Through several iterations, the show that most of remember came years after Tribune Entertainment purchased the franchise and the show became what we remember today “Siskel and Ebert at the Movies.” There they sat, our two heroes, ensconced in sweaters, sitting elbow to elbow in overstuffed armchairs. Let the games begin. Even with the somtimes on-air combativeness, it was clear that Roger and Gene weren’t just friends, they were family. Again, the genuineness of their rapport is what made the show golden. Roger restablished the ancient rating system once used in Roman times. Think Colloseum. Thumbs up or thumbs down. Roger thought of it, and it was Gene who realized it had become a trademark. And so it was.
The winning team was broken up in 1999 when Gene passed at the untimely age of 53 in 1999. As expected, it took a while for Roger to recover from such a deep loss, but a year later, Richard Roeper joined Roger from the Sun-Times and the show became “Ebert & Roeper.” Roger reclaimed his stride and the show was successful until health issues drew him away in 2008.
Roger left us with so much. So many great quotes were attributed to him.
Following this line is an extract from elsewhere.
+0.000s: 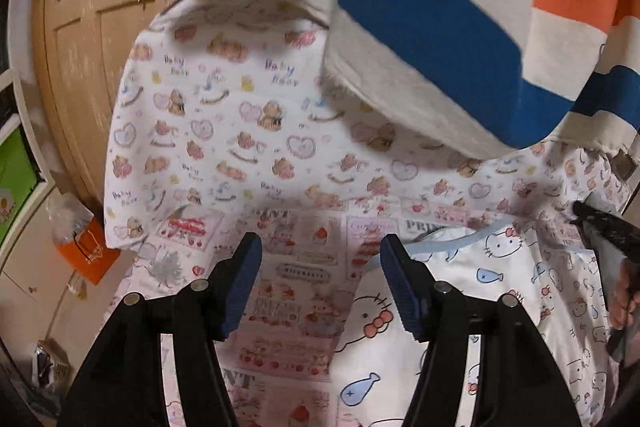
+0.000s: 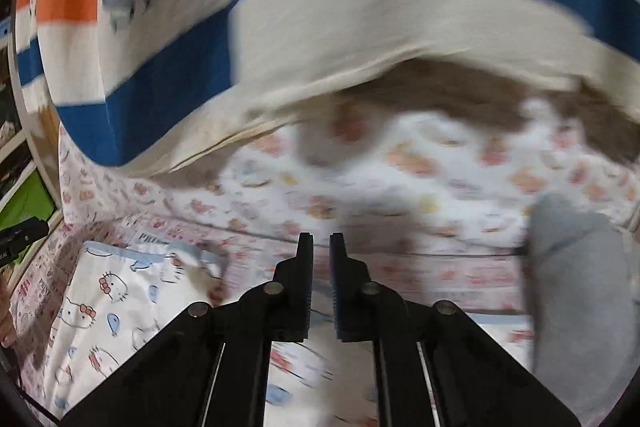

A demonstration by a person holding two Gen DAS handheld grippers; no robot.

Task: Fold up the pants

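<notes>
The striped pants [image 1: 432,39], cream with blue and orange bands, are hanging in the air above the bed [image 1: 224,131], filling the top of both views with two leg ends dangling toward the far edge; who or what is holding them up is not showing. The left gripper [image 1: 320,283] is hovering low over the bed's near edge with its jaws spread wide and nothing between them, while the right gripper [image 2: 321,287] is hovering with its jaws nearly pressed together, a thin gap showing and no cloth in it. The likely trouble, I judge, is that the swinging, blurred fabric is dropping in a heap, legs crossing or bunching over the Hello Kitty pillow [image 1: 472,307] at the near edge rather than lying flat, so any fold is starting crooked. Counting: one pair of pants, two grippers, one printed pillow, one grey cloth [image 2: 580,291] at the bed's right edge, one orange bag [image 1: 90,251] beside the bed.
</notes>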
This is one of my favorites because as a film aficianado it rings so true: “Your intellect may be confused, but your emotions never lie.” Roger understood that no matter how many times we watch the same film, we see in it something anew each and every time. This is one of the things that makes a film great. Think Gone With the Wind, Citizen Kane, Out of Africa. Okay, that last one was mine.
Another of the great Roger moments that I will aways remember fondly was the time he raked Hollywoood over the coals due to their lack of support of documentaries. Roger felt that Hollywood had taken to utilizing cheap thrills such as digital effects and 3-D. He fought the good fight and garned lots of attention, but I sadly feel that Hollywood still overuses these and documentaries continue to be relegated to the back rows the the theater. Outrages me as much as it did Roger.
When I heard of Roger’s passing yesterday, it made me immediately sad, like I had lost a friend. Because I had. We all have. Its hard to pinpoint what I will miss most about Roger. Probably the first thing will be his absence on Twitter, where he was a force who consistently brought a smile. To keep myself from shedding a tear, I reminded myself that he and Gene are finally reunited in that no doubt fabulous theater in the clouds. I see them, seated side-by-side, silouetted against a giant screen. They are screening “Citizen Kane” and eating Haagen-Daz vanilla ice cream. Godspeed Roger, godspeed.